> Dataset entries

• • • •

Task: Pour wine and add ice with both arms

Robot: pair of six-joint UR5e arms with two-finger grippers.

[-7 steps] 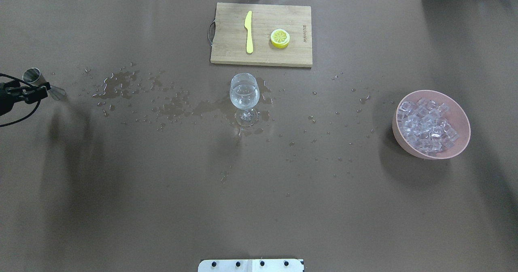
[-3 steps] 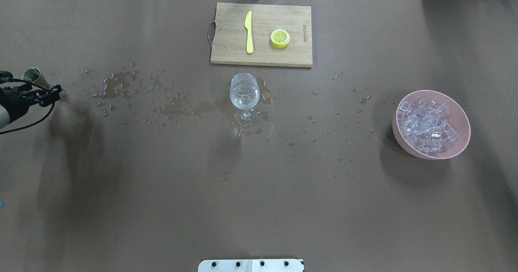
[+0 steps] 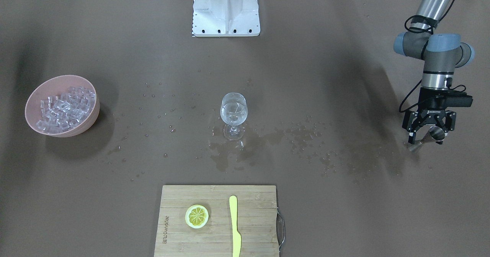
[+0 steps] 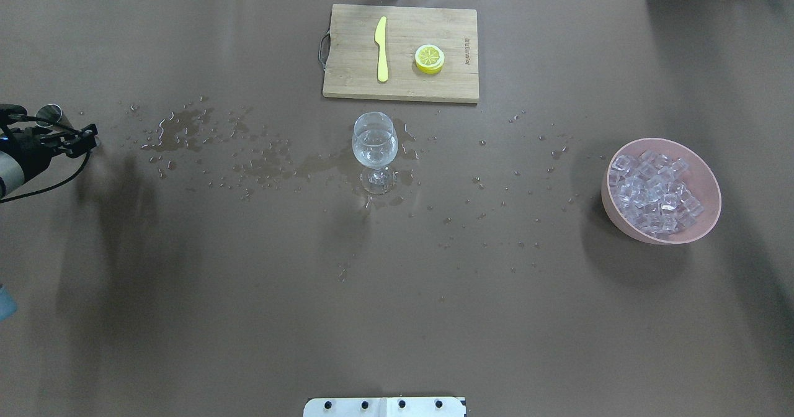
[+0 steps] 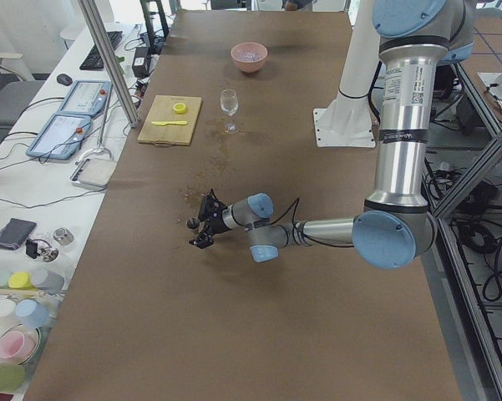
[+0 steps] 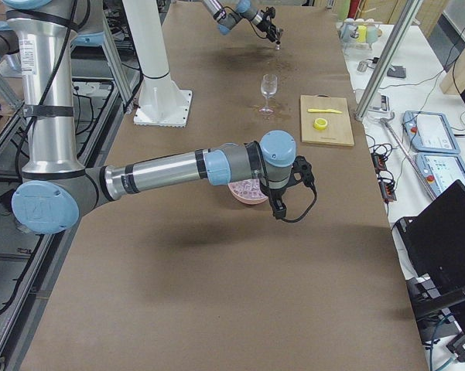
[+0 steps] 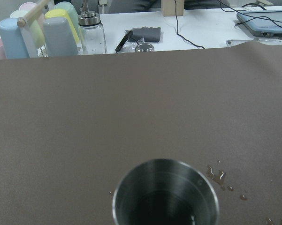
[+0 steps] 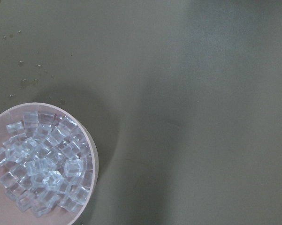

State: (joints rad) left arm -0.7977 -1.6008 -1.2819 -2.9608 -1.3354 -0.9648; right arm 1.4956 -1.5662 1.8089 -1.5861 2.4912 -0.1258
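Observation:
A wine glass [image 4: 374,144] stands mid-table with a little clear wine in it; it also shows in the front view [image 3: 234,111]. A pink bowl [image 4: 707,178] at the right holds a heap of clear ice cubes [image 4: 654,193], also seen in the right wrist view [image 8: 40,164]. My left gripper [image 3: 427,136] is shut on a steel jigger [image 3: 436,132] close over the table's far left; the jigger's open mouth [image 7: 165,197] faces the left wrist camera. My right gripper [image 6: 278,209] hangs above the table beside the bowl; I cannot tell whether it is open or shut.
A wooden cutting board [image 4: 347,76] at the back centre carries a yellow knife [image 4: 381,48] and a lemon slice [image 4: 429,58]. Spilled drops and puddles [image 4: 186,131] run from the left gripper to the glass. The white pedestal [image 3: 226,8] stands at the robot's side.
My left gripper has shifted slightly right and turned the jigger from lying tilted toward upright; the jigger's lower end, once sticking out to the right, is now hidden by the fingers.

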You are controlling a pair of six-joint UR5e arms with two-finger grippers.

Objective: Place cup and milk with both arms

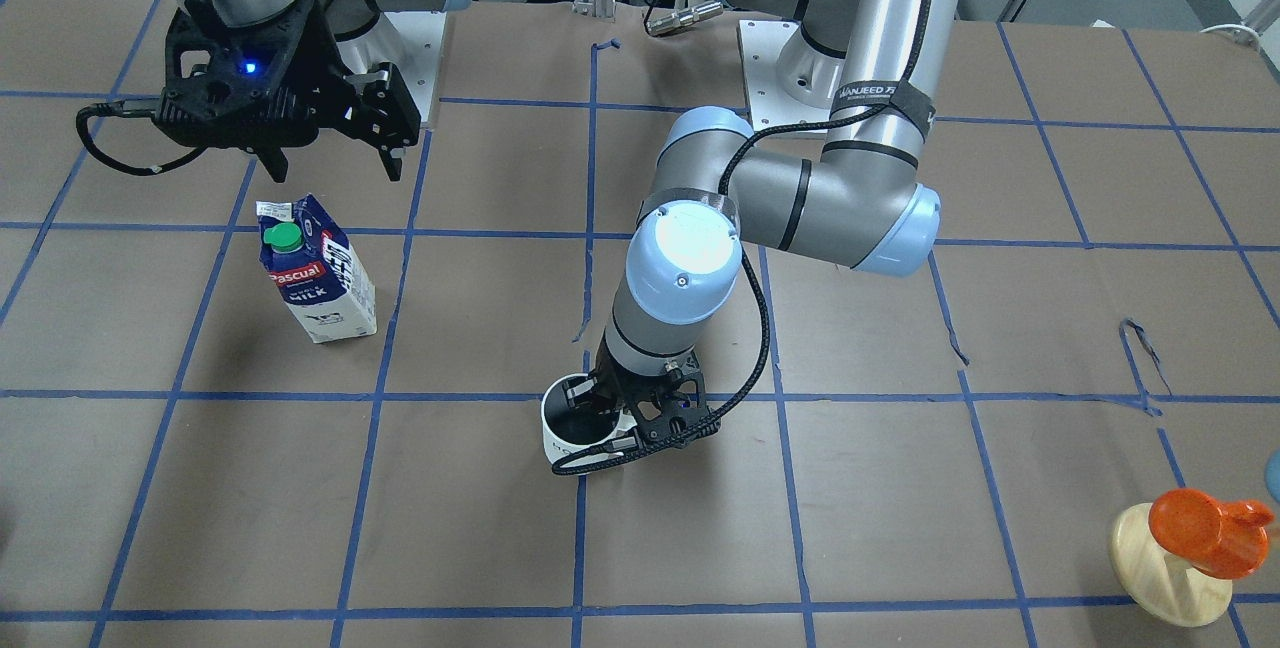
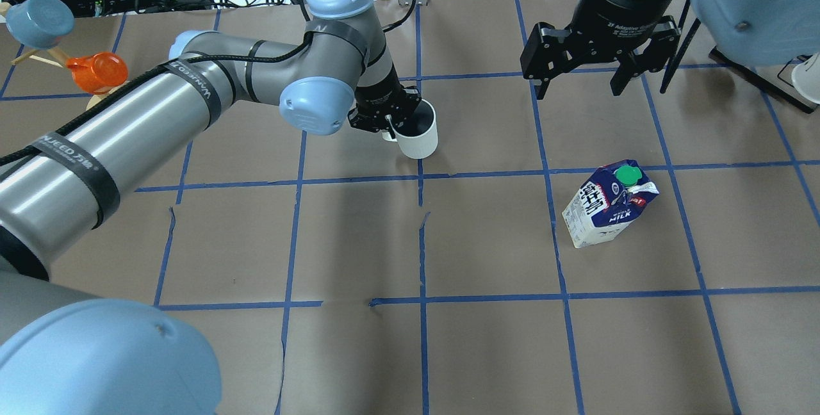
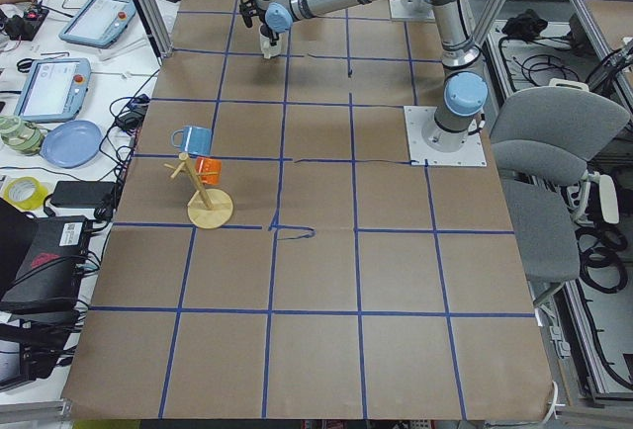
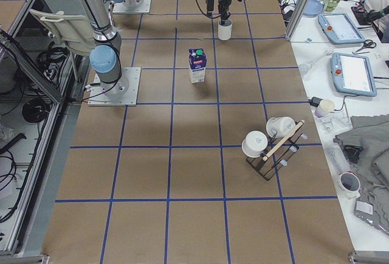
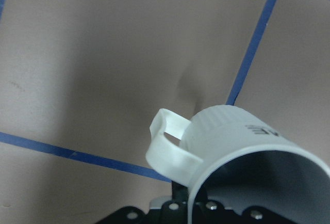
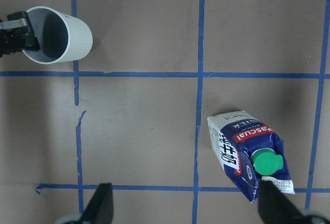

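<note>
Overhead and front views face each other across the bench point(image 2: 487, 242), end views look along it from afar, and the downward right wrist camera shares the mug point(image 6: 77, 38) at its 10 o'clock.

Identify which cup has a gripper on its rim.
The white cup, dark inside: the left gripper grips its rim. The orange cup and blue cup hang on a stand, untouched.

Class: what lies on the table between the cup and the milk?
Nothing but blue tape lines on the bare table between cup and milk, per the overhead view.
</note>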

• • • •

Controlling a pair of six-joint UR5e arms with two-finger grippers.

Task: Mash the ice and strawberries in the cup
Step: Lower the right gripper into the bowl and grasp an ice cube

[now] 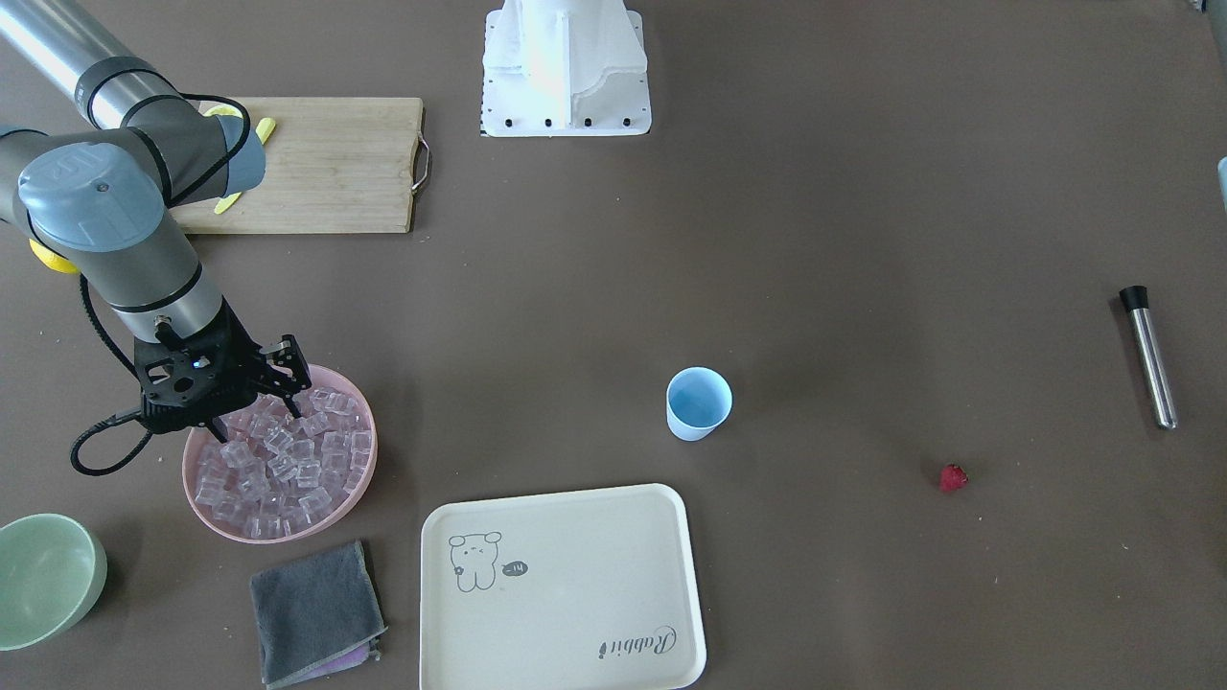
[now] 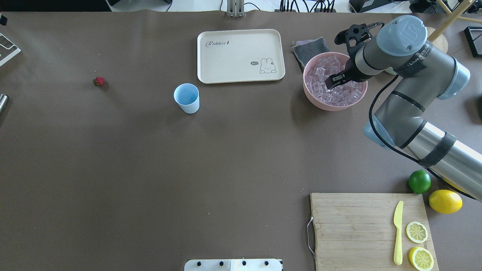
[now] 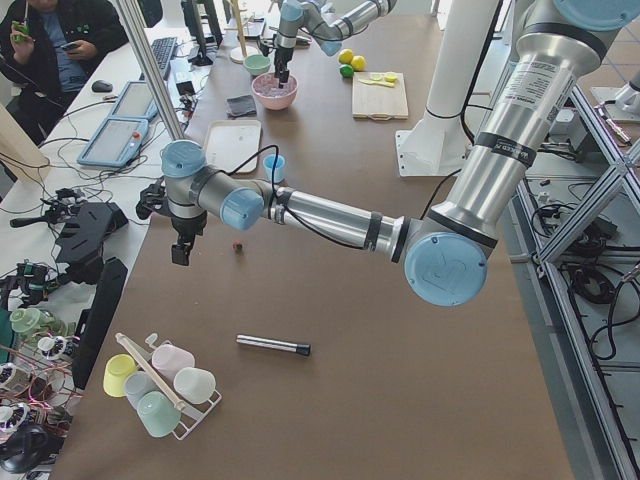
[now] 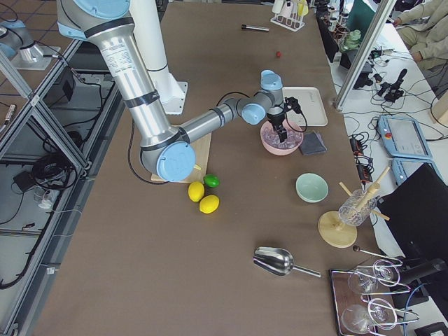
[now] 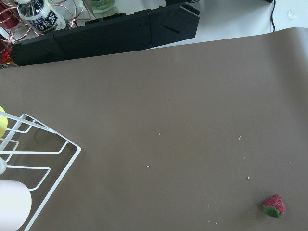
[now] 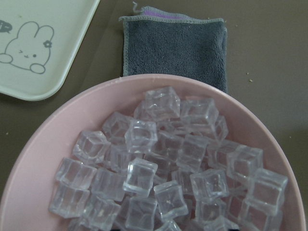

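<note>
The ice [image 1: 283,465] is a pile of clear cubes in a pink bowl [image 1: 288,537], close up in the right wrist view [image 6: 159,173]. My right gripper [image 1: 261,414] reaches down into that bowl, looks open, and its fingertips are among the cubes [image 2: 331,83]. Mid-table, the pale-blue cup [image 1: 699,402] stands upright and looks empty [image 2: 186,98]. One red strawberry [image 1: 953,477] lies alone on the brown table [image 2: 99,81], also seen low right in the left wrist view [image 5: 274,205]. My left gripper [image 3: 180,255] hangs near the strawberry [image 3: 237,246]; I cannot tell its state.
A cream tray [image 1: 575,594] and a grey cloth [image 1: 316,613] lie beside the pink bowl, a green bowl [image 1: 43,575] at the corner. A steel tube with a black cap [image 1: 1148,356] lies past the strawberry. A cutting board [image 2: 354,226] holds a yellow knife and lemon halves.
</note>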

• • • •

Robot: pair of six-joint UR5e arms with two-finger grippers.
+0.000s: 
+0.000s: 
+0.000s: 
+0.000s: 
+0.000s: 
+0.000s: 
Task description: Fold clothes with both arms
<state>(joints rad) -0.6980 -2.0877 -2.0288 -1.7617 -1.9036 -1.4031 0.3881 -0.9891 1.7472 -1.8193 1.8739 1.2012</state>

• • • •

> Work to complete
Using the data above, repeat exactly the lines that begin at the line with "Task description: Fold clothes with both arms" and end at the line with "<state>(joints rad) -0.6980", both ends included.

> Solution
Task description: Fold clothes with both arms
<state>(joints rad) -0.6980 -2.0877 -2.0288 -1.7617 -1.9036 -1.4031 0.3881 -0.9891 1.7472 -1.8193 1.8739 1.2012</state>

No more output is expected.